Inilah cara melemahkan bangssa, tanpa letusan peluru tapi justru membuat jatuh cinta pada penjajah

Inilah cara melemahkan bangssa, tanpa letusan peluru tapi justru membuat jatuh cinta pada penjajah

Bagaimana menundukkan Indonesia? Ciptakan subversi nonmiliter. Buka pintu gerbangnya lewat amandemen UUD 1945, selaain itu ciptakan kondisi ketidakpastian hukum melalui simpang siur aturan


Pilkada serentak 2018 dan Pilpres 2019 di depan mata. inilah tahun-tahun politik yang bakal menyedot energi bangsa. “Pesta demokrasi,” kata orang, kendati tak sedikit yang kurang sepakat dengan istilah itu, sebab dari perspektif asymmetric warfare (peperangan asimetris), model pemilihan langsung ini justru merupakan momentum ‘memecah belah bangsa’ secara nirmiliter.

Itulah praktik devide et impera yang dilekatkan melalui sistem (konstitusi) negara. Tapi, hampir segenap anak bangsa terbius. Larut. Sudah punya local wisdom (musyawarah mufakat) sendiri kok diabaikan?

Globalisasi dan modernisasi yang berciri kemajuan teknologi khususnya IT ternyata menciptakan social cleavage atau belahan sosial. Dan terlihat bahwa jurang keterbelahan sosial di Indonesia kian lebar dan tajam sejak digelarnya Pilkada dan Pilpres bermodel one man one vote.

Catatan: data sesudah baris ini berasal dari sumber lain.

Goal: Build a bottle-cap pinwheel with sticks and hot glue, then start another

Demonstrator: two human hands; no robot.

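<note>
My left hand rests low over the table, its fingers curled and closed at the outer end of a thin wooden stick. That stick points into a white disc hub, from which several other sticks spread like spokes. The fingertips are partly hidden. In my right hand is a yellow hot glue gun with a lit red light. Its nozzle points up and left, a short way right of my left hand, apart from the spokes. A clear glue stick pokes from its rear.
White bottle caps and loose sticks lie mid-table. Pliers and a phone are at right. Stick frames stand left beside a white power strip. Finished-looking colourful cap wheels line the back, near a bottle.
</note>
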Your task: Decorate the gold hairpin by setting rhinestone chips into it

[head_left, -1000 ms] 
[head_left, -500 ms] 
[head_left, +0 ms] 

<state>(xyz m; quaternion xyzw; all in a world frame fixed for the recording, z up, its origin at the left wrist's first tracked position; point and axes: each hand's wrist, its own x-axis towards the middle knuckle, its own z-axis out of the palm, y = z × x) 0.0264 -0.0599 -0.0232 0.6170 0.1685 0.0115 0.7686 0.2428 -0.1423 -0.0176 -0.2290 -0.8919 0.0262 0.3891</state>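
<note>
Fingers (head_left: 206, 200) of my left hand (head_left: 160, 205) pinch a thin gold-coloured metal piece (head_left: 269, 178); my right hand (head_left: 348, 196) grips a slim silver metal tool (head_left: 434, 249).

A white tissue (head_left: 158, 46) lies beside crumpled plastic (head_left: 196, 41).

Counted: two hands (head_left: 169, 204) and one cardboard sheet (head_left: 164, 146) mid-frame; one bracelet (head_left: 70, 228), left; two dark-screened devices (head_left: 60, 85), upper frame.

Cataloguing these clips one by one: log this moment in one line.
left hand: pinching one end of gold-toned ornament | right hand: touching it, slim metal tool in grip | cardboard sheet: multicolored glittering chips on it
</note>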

Bahkan dalam praktik politik pun, adanya keberpihakan suatu institusi pemerintah dan/atau negara terhadap partai politik atau kandidat tertentu merupakan benih atas ketidaksolidan antar lembaga, saling curiga, merebaknya ego sektoral, dan lain-lain dimana ujungnya negara menjadi lemah.

Pointers diskusi terbatas di Group KENARI (Kepentingan Nasional RI), Kamis (25/01/2018), yang dimentori oleh Dirgo D Purbo, pakar geopolitik perminyakan, menyiratkan, bahwa kecil kemungkinan Indonesia akan diserang secara militer oleh negara manapun sebagaimana dulu militer koalisi Barat pimpinan AS pada era Bush Jr menyerbu Afghanistan dan Irak.

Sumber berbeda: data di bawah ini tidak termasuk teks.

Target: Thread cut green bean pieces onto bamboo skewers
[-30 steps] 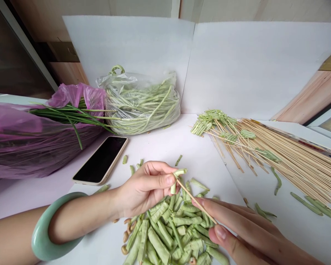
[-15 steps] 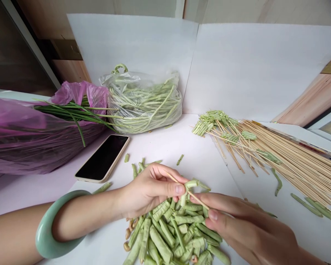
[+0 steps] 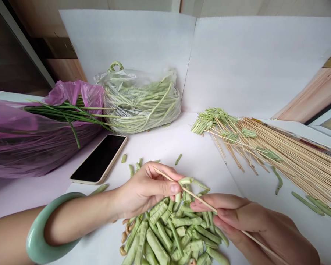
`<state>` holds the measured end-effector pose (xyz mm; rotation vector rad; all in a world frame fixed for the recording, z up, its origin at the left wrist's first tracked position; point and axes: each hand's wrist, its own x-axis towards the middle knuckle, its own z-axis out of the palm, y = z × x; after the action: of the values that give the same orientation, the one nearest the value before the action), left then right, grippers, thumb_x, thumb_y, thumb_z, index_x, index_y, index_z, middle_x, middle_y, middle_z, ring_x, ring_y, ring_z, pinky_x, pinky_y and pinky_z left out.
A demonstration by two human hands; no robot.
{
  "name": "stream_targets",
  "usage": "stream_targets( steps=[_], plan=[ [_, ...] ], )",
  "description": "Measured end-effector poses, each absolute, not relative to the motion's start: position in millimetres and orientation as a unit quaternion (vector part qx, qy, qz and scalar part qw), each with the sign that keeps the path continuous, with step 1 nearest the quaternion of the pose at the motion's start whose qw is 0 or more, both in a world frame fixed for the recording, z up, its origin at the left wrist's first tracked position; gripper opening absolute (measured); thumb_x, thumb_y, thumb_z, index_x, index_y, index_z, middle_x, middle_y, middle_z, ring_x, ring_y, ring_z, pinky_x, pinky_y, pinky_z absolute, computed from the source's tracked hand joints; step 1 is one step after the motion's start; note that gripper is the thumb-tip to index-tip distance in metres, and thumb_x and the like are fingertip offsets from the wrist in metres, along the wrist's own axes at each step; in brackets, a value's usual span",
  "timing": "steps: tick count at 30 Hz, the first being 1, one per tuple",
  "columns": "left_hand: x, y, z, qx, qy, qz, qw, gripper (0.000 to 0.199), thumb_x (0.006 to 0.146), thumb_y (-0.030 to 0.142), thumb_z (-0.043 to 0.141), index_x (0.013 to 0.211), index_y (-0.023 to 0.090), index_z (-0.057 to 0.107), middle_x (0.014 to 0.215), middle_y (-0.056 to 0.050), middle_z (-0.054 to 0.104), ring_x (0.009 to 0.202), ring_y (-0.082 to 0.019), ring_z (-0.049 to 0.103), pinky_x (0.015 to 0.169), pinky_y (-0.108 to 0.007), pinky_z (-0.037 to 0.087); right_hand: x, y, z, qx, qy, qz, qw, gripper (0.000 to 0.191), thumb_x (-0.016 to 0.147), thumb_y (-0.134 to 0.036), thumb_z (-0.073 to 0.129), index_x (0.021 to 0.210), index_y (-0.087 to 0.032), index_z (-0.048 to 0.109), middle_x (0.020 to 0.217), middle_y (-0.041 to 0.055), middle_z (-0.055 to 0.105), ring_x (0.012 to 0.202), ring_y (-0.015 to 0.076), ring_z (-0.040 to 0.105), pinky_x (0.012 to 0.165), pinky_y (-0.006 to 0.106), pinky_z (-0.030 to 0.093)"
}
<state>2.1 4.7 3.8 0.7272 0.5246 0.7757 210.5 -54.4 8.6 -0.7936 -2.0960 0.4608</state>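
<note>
Both left hand [image 3: 146, 191] and right hand [image 3: 248, 221] pinch one bamboo skewer [image 3: 201, 201] carrying a bent bean piece [image 3: 186, 180] above the cut beans [image 3: 165, 235].

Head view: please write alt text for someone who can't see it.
The left hand and right hand hold a bamboo skewer at a bent piece of long bean, above a pile of cut beans. More skewers lie to the right.

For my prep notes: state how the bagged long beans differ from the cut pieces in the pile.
The bagged long beans are long and coiled; the cut pieces are short, straight segments. The beans sit inside clear plastic; the pieces lie loose on a white sheet. Both are pale green.
</note>
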Motion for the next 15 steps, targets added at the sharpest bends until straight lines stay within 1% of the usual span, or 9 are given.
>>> stream_targets(
  steps=[3,5,6,8,9,10,12,13,15],
  plan=[
    [2.3,7.0,1.4,0.378,0.256,0.376,0.807,0.017,0.055,0.019,0.084,0.07,0.018,0.076,0.061,-0.001,0.069,0.052,-0.006,0.058,0.055,-0.015,0.046,211.4,-52.8,11.5,-0.314,-0.834,0.183,0.415,0.027,0.08,-0.004,0.056,0.096,-0.024,0.05,0.101,0.0044,0.073,0.086,0.0168,0.072,0.071,0.019,0.059],
    [1.5,9.4,1.2,0.432,0.266,0.387,0.77,0.018,0.059,0.022,0.082,0.076,0.018,0.076,0.065,-0.001,0.069,0.055,-0.007,0.057,0.057,-0.018,0.045,214.2,-50.8,14.0,-0.326,-0.822,0.178,0.432,0.026,0.08,-0.004,0.055,0.096,-0.024,0.052,0.099,0.0032,0.074,0.087,0.0165,0.071,0.073,0.02,0.059],
    [0.7,10.3,1.9,0.473,0.277,0.39,0.74,0.017,0.063,0.024,0.079,0.078,0.017,0.075,0.067,-0.001,0.068,0.057,-0.008,0.056,0.058,-0.02,0.044,216.0,-49.4,15.6,-0.341,-0.806,0.174,0.451,0.024,0.081,-0.005,0.055,0.094,-0.024,0.055,0.096,0.0027,0.075,0.087,0.0162,0.071,0.075,0.02,0.058],
    [-1.7,10.9,5.0,0.585,0.323,0.38,0.64,0.014,0.073,0.025,0.068,0.077,0.012,0.072,0.066,-0.003,0.064,0.059,-0.01,0.053,0.057,-0.022,0.041,219.6,-45.6,19.4,-0.385,-0.744,0.178,0.516,0.018,0.081,-0.007,0.056,0.086,-0.024,0.058,0.088,0.0013,0.076,0.084,0.0153,0.072,0.076,0.019,0.058],
    [-3.4,10.6,6.9,0.648,0.342,0.366,0.574,0.016,0.077,0.025,0.063,0.071,0.011,0.068,0.064,-0.003,0.06,0.058,-0.01,0.049,0.055,-0.023,0.038,221.4,-43.2,21.5,-0.405,-0.702,0.186,0.555,0.014,0.081,-0.009,0.058,0.082,-0.023,0.058,0.085,0.0004,0.076,0.079,0.015,0.073,0.075,0.019,0.059],
    [-5.2,10.0,8.8,0.714,0.339,0.344,0.507,0.019,0.077,0.023,0.059,0.062,0.011,0.062,0.061,-0.002,0.056,0.056,-0.01,0.046,0.053,-0.023,0.035,223.0,-40.8,23.7,-0.417,-0.66,0.196,0.593,0.011,0.08,-0.012,0.06,0.078,-0.023,0.059,0.082,-0.0002,0.076,0.075,0.0152,0.073,0.074,0.02,0.059],
    [-8.8,8.5,11.4,0.808,0.306,0.318,0.39,0.026,0.072,0.017,0.056,0.05,0.017,0.042,0.052,0.002,0.041,0.051,-0.009,0.037,0.05,-0.024,0.029,225.8,-36.4,27.8,-0.425,-0.599,0.212,0.645,0.009,0.079,-0.018,0.065,0.074,-0.022,0.059,0.077,-0.0009,0.076,0.065,0.016,0.073,0.073,0.024,0.061],
    [-10.5,7.9,12.0,0.836,0.285,0.311,0.352,0.03,0.069,0.015,0.055,0.05,0.018,0.033,0.05,0.004,0.036,0.05,-0.009,0.033,0.048,-0.025,0.026,226.9,-34.8,29.4,-0.427,-0.583,0.215,0.657,0.01,0.078,-0.021,0.067,0.072,-0.022,0.059,0.076,-0.0006,0.076,0.063,0.0166,0.073,0.073,0.027,0.061],
    [-13.1,7.2,12.1,0.88,0.253,0.278,0.29,0.031,0.063,0.015,0.053,0.052,0.02,0.024,0.051,0.005,0.029,0.048,-0.009,0.027,0.046,-0.026,0.021,228.1,-33.3,31.6,-0.436,-0.574,0.205,0.662,0.011,0.076,-0.025,0.07,0.071,-0.021,0.06,0.072,0.0012,0.075,0.064,0.0174,0.073,0.075,0.028,0.061]
  ],
)
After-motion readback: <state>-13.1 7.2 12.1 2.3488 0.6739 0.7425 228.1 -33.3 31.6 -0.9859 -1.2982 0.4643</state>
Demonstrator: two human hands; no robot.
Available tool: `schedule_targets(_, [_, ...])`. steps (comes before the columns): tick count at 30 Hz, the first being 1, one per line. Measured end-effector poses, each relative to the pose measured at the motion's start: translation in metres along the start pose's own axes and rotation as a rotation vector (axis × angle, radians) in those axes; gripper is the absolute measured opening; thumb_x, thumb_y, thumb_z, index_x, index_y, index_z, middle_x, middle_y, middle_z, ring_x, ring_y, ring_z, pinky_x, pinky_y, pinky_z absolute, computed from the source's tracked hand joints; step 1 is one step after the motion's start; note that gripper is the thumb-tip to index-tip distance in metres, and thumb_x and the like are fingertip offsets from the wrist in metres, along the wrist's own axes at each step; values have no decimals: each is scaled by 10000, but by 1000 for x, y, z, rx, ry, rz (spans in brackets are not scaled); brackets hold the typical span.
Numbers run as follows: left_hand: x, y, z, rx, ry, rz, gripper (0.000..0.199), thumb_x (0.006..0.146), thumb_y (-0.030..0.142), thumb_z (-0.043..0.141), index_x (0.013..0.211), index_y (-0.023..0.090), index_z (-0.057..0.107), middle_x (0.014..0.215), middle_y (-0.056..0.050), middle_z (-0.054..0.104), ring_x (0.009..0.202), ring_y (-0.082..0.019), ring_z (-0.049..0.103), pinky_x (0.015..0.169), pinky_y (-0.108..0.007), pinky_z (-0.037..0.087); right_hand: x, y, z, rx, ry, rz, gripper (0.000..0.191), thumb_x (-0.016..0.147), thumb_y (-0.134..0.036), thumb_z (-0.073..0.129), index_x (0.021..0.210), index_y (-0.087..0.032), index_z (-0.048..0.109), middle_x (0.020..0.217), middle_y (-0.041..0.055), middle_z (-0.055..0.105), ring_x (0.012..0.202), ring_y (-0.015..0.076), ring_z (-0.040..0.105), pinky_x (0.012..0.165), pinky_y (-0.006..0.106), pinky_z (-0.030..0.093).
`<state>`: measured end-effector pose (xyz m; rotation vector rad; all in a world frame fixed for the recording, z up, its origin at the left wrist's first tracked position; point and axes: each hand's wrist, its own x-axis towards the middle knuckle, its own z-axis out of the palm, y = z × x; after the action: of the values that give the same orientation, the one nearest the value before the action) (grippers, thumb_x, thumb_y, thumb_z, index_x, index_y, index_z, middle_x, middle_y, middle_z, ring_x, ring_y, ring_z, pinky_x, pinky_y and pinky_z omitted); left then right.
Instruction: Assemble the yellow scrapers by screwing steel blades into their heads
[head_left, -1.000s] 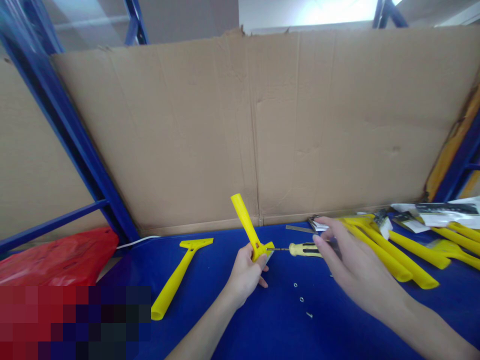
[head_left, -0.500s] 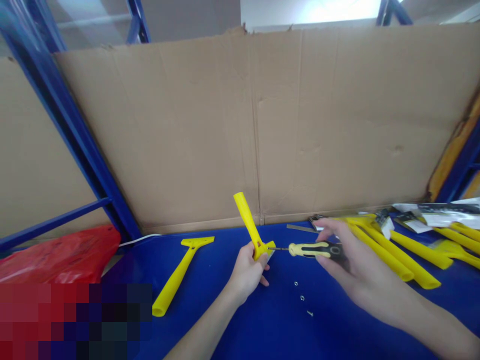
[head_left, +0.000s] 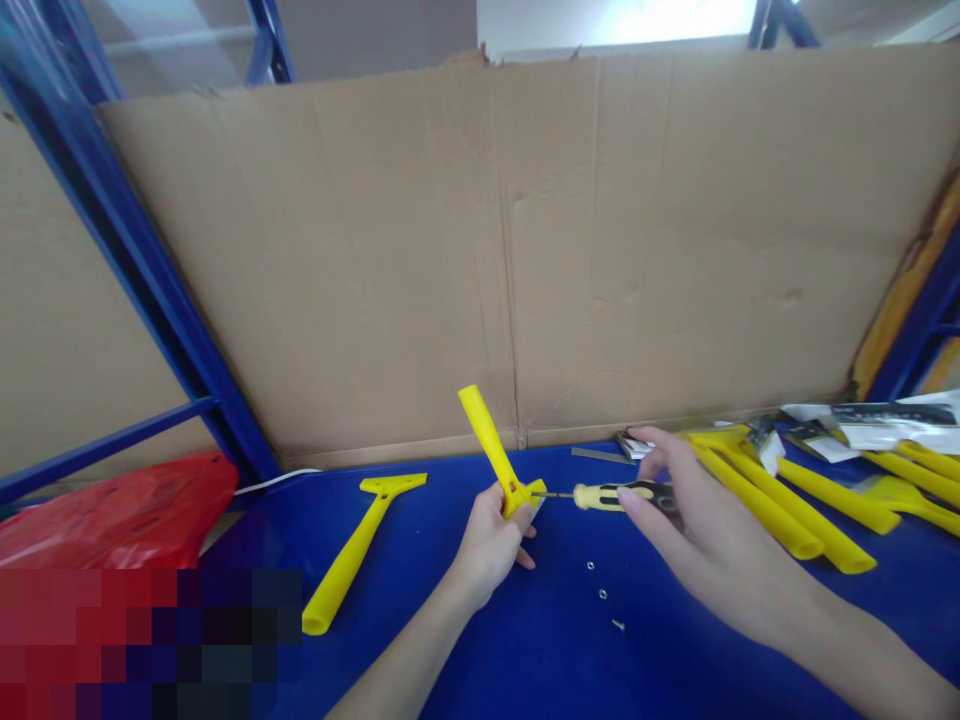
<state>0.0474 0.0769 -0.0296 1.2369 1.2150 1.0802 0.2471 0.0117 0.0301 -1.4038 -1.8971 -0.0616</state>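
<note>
My left hand [head_left: 491,545] is closed round the head of a yellow plastic scraper [head_left: 487,437], whose handle tilts up and to the left. A blade edge shows below its head. In my right hand [head_left: 697,515] is a screwdriver [head_left: 600,497] with a cream and black handle, held level by thumb and fingers. Its shaft points left and the tip meets the scraper's head; the screw itself is too small to make out. On the blue table below lie two small nuts [head_left: 603,594] and a screw [head_left: 618,625].
Another yellow scraper [head_left: 352,560] lies to the left. Several yellow scrapers [head_left: 817,510] and packaged blades [head_left: 892,428] are heaped at the right. A thin metal strip [head_left: 602,455] lies at the back, before a cardboard wall [head_left: 375,270]. A red bag [head_left: 135,510] sits far left.
My right thumb and fingers have shifted on the screwdriver's handle. The tip stays at the scraper's head, and the view has moved slightly.
</note>
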Motion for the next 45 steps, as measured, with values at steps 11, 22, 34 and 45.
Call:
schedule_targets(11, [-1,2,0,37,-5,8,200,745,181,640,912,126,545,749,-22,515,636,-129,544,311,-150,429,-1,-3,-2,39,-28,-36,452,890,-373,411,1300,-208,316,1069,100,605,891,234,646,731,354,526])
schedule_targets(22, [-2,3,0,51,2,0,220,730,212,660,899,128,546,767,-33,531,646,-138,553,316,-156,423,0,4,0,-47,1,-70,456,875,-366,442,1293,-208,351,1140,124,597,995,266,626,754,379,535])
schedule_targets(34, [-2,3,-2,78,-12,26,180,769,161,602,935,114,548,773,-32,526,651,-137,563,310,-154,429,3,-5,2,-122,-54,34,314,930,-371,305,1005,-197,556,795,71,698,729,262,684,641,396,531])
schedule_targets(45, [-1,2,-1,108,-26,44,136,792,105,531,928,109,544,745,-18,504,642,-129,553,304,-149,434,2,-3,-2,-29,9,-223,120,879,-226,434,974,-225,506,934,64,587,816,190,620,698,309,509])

Ya. Indonesia adalah guru bagi Vietnam dan Korea Utara soal perang gerilya. Dunia sangat paham tentang itu. Peristiwa 10 Nopember 1945 di Surabaya contohnya, bukanlah propaganda atau mitos, betapa pemenang Perang Dunia ll pun dipukul mundur oleh ‘arek-arek Suroboyo’ padahal secara militer, apabila kalah peralatan, jumlah dan kalah canggih teknologi perangnya, identik dengan kalah perang. Agaknya teori tadi tidak berlaku di Indonesia. Simpan di lemari saja.

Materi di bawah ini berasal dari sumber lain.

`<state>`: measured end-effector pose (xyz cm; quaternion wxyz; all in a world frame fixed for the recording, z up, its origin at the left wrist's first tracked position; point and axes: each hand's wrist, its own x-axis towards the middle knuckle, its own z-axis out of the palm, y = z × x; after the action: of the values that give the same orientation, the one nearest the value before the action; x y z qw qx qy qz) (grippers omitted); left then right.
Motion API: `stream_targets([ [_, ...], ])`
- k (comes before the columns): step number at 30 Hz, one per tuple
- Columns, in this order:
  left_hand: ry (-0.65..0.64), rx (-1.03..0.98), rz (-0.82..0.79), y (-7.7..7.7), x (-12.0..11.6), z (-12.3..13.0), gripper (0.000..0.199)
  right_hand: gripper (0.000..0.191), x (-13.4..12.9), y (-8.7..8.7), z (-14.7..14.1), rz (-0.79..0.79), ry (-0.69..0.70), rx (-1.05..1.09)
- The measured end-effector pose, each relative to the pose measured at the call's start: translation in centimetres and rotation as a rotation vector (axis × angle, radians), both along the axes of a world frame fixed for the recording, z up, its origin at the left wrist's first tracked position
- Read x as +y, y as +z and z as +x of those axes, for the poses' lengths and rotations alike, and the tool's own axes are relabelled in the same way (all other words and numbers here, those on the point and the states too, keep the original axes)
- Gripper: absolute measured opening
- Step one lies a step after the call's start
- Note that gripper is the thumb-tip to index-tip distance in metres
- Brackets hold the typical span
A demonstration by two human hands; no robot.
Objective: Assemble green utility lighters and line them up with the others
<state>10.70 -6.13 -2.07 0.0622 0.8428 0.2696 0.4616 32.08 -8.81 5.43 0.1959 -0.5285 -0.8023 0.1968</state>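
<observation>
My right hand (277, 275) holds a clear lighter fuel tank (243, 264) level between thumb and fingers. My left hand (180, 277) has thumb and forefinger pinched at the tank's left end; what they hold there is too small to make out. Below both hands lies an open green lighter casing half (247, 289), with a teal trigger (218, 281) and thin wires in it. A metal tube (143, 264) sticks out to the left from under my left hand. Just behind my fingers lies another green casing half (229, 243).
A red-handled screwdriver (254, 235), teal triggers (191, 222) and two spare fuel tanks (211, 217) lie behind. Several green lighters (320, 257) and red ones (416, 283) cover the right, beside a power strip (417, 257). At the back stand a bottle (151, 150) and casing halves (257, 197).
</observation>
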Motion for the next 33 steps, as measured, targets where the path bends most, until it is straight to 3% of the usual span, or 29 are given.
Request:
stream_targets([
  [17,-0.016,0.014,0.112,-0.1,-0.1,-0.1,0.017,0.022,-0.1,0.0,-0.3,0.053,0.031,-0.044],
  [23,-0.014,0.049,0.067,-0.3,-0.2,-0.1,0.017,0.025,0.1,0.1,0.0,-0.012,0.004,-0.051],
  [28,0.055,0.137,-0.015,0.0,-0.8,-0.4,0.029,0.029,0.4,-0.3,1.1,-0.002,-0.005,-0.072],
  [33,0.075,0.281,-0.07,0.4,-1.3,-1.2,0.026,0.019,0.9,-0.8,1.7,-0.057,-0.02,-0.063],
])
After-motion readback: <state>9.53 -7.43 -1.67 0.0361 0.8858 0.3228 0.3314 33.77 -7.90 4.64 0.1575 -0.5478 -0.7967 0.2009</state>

Jadi, bagaimana menundukkan Indonesia? Ciptakan subversi nonmiliter. Caranya? Selain pintu gerbangnya memang amandemen empat kali UUD 1945, juga berpola menciptakan kondisi ketidakpastian hukum melalui simpang siur aturan dan/atau UU.

Tercatat di LIPI, ada ratusan aturan saling bertabrakan, tumpang tindih, dan sebagainya dimana ujungnya adalah gamang, baik kegamangan politik, hukum, dan/atau kegamangan sosial, dan lain-lain kemudian agenda lanjut biasanya pihak asing akan menawarkan konsep-konsepnya sedang hal itu merupakan konsepsi terhadap pelemahan bangsa dan negara, tentu dengan dibarengi gelontoran dana menggiurkan. Isu-isu aktual yang kini marak  LGBT misalnya  adalah salah satu, ingat  hanya salah satu desain pelemahan negara oleh pihak asing.

Banyak contoh lain. Inilah yang kini berlangsung secara masiv, terstruktur serta sistematis di republik tercinta ini. Dan itulah perang asimetris (nirmiliter), modus senyap penjajahan gaya baru di muka bumi. Tanpa letusan peluru, negara target bisa ditaklukkan bahkan mampu membuat sebagian elemen bangsa yang dijajah justru jatuh cinta kepada penjajah, malah membela si penjajahnya secara militan, mati-matian.

Kembali ke Pilkada dan Pilpres tadi, pertanyaannya, “Adakah intervensi asing terhadap hajatan demokrasi kita?”. Ya, tentu. Di mata geopolitik para adidaya, Indonesia terlalu berharga jika dibiarkan jatuh pada sphere of influence negara lain yang tidak seirama. Tak senada. Mengapa demikian? Ada dua faktor.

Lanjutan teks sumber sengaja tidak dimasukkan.